Western blot analysis
Conditioned media after 48 h of loading were used to detect protein levels of TIMP-2 by Western blot. Samples were concentrated 2x by freeze drying, denatured for 5 min, and reduced with dithiothreitol. Samples were separated by electrophoresis on a NuPAGE® Novex 4–12 % Bis-Tris gel and transferred to iBlot® polyvinylidene fluoride (PVDF) membrane (Life Technologies). For protein detection, monoclonal antibody anti-TIMP-2 mouse (mAb T2-101; Calbiochem®, Merck Millipore, Darmstadt, Germany) was used at a concentration of 1:500. Blots were blocked for 1 h at room temperature with a blocking buffer [PBS with 0.5 % Tween-20 and 1 % bovine serum albumin (BSA)], then incubated with primary antibody in blocking buffer for 1 h at room temperature, followed by overnight incubation at 4 °C. Bound antibodies were visualized with a horseradish peroxidase-conjugated antibody goat anti-mouse (1:10,000) and Supersignal West Pico Chemiluminescent kit (Thermo Scientific, Rockford, IL, USA). Images were acquired with Biospectrum AC Imaging System (UVP), and quantification of band density was performed using Image J 1.44p software (NIH).
Total protein quantification
For total protein quantification, cells were lysed in buffer containing 50 mM Tris, pH 7.5, 150 mM sodium chloride (NaCl), 1mM sodium orthovanadate, 1 % Nonidet P-40, 0.1 % sodium deoxycholate, and ethylenediaminetetraacetate (EDTA)-free protease inhibitor mixture (Sigma-Aldrich). Total protein content was determined using Pierce BCA Protein Assay kit (Thermo Scientific) following the supplier’s specifications. Quantification was performed spectrophotometrically between 540–590 nm and using a 1,420 multilabel counter VICTOR2 (WALLAC, Turku, Finland).
Gene expression
For gene expression, cells were lysed in a solution (1:100) of β-mercaptoethanol (Sigma-Aldrich) and RA1 buffer (Macherey-Nagel, Bioke, Leiden, The Netherlands). According to the manufacturers’ instructions, total RNA was isolated using NucleoSpin TriPrep kit (Bioke) to a final concentration of 250 ng/ml and was reverse transcribed using SuperScript VILO complementary DNA (cDNA) synthesis kit (Life Technologies). Gene expression of alpha-1(I)procollagen (Col1a1), alpha-1(III)procollagen (Col3a1), matrix metalloproteinase-2 (MMP-2), TIMP-2, and the housekeeping genes tyrosine 3-monooxygenase/tryptophan 5-monooxygenase activation protein, zeta polypeptide (Ywhaz) and human ubiquitin C (hUBC)
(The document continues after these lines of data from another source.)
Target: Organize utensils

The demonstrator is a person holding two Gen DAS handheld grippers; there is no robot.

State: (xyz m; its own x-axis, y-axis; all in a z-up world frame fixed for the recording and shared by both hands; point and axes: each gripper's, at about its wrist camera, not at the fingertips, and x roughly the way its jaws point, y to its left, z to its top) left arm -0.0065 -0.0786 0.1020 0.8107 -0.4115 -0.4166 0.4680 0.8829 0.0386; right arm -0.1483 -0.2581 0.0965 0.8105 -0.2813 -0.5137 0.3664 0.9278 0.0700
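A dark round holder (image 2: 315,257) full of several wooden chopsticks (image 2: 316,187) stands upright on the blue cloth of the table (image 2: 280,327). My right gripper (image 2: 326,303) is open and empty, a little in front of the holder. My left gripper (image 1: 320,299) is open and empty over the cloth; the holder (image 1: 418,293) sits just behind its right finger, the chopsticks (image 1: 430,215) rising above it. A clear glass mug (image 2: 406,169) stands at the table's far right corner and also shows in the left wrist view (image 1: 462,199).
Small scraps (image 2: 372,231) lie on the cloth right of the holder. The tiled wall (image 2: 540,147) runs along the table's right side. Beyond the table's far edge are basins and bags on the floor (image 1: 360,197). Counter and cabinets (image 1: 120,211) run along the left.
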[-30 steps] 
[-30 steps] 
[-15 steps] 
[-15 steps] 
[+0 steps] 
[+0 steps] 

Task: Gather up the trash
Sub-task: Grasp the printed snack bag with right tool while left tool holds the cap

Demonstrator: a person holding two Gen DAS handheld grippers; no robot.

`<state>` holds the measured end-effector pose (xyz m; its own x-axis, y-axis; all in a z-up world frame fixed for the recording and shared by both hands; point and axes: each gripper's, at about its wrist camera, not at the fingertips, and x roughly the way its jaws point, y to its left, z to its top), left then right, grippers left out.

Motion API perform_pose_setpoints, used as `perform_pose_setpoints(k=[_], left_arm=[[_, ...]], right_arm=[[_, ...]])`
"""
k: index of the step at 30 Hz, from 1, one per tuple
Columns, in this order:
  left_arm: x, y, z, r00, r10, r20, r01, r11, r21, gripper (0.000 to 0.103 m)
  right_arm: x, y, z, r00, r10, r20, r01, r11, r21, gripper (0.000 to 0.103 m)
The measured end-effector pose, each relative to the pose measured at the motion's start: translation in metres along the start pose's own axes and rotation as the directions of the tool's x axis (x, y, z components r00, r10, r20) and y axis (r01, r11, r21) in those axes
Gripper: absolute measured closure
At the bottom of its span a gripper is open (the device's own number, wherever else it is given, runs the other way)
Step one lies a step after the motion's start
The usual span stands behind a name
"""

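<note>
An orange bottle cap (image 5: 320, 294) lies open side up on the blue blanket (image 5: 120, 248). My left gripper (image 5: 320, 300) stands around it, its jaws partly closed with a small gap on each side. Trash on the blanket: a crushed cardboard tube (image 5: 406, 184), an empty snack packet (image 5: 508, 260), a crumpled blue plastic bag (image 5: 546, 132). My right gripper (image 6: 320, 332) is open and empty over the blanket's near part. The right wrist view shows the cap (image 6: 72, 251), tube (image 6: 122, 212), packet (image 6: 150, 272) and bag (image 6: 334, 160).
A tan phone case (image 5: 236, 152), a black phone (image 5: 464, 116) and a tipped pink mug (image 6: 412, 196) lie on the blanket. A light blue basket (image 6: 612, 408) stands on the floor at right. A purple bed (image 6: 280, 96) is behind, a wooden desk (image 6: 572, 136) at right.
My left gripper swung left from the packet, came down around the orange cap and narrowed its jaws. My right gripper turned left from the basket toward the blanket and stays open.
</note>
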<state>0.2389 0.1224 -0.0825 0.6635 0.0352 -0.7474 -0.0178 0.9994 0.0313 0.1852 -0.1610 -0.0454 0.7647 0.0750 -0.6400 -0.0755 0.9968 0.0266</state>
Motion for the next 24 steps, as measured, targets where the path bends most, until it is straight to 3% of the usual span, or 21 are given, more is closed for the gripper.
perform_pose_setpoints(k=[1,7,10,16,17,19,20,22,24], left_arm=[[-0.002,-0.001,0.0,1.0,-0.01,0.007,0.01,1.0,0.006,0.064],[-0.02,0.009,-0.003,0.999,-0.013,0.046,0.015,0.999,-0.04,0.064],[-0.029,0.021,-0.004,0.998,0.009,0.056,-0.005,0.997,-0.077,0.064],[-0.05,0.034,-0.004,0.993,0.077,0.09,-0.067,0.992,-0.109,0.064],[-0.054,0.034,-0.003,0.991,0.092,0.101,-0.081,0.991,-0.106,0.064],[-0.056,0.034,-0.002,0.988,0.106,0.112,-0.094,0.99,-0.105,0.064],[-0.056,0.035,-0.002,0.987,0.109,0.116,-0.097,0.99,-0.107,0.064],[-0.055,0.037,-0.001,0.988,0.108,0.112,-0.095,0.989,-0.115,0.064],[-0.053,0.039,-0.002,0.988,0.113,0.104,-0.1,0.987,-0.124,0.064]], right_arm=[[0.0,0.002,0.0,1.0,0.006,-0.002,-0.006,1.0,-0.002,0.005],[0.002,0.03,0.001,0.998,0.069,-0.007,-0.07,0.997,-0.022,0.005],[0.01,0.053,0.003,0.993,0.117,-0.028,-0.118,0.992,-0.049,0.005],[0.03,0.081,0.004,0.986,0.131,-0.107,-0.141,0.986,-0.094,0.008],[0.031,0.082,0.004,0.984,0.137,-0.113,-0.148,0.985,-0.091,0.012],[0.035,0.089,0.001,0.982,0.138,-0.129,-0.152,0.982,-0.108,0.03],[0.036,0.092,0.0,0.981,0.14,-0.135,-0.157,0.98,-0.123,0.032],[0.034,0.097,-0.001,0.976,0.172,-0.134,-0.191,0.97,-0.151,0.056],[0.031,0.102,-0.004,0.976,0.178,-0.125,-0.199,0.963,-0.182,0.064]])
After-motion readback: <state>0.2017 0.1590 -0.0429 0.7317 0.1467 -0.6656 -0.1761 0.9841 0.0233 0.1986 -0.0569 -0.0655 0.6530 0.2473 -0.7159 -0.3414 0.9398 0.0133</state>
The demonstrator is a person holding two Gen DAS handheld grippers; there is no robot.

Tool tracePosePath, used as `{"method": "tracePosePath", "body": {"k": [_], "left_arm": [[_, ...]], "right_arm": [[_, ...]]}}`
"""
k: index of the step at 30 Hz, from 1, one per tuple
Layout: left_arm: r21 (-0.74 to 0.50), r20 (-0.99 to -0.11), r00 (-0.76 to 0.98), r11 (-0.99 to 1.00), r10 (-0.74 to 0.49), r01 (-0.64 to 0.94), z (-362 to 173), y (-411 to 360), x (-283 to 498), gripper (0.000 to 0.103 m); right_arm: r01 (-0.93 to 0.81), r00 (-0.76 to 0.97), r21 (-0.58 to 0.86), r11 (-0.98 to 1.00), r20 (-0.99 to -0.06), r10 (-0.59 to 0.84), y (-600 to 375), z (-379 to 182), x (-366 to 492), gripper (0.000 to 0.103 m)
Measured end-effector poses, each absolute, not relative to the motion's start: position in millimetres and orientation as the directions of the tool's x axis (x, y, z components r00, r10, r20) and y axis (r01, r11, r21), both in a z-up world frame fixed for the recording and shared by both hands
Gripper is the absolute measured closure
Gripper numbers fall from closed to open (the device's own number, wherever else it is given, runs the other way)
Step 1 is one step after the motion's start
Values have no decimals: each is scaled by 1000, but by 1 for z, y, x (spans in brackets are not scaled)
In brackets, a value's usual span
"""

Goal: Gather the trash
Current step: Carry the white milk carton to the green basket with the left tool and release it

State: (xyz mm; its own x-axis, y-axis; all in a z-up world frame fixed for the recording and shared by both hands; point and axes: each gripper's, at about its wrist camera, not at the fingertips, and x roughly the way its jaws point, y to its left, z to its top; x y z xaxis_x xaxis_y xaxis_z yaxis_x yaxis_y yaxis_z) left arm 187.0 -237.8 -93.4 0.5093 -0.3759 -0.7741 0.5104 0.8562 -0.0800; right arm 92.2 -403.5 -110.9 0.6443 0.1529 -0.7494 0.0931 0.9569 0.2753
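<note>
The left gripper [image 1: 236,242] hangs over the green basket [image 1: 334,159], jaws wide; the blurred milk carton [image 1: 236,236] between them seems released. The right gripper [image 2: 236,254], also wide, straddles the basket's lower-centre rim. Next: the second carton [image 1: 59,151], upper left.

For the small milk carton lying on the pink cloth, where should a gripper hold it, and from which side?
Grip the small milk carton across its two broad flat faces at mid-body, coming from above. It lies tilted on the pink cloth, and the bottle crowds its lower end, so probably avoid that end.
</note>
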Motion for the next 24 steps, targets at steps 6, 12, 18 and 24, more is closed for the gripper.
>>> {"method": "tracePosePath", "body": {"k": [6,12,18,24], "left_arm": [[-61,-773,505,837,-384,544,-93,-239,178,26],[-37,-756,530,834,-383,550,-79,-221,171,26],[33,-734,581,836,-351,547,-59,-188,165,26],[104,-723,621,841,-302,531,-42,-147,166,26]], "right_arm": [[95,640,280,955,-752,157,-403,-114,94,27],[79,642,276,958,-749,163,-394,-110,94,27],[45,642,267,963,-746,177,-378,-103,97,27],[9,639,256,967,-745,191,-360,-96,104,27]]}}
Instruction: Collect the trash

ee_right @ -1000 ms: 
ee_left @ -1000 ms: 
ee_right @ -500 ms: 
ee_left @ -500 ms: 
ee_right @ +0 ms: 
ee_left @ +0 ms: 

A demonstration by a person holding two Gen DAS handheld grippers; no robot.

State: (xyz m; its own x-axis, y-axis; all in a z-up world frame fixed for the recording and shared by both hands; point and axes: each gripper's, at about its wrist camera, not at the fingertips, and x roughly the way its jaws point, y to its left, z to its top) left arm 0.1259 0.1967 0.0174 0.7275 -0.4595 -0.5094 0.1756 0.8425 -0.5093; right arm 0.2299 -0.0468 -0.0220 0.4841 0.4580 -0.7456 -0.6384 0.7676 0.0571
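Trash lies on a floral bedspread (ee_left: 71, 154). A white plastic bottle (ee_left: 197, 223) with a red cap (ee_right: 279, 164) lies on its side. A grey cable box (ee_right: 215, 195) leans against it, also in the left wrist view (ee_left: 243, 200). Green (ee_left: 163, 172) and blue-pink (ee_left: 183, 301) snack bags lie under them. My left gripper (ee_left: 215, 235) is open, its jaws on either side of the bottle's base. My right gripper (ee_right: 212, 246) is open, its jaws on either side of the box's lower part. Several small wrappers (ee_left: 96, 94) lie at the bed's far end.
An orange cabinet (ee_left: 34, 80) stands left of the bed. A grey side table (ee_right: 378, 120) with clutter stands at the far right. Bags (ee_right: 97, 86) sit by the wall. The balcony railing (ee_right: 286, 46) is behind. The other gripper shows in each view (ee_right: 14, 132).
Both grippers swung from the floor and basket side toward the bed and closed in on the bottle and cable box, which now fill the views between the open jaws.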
were evaluated using the primers listed in Table 1 (Life Technologies), the SYBR Green Reaction Kit following suppliers’ specifications (Roche), and measured by reverse transcription polymerase chain reaction (RT-PCR) in a Light Cycler 480 device (Roche). Gene expression levels were normalized using a factor derived from the equation √(Ywhaz x hUBC). Crossing points were assessed using the Light Cycler software (version 4) and plotted versus serial dilutions of cDNA derived from a human universal reference total RNA (Clontech Laboratories Palo Alto, CA, USA).
Table 1
Primer sequences used for reverse transcriptase polymerase chain reaction (RT-PCR)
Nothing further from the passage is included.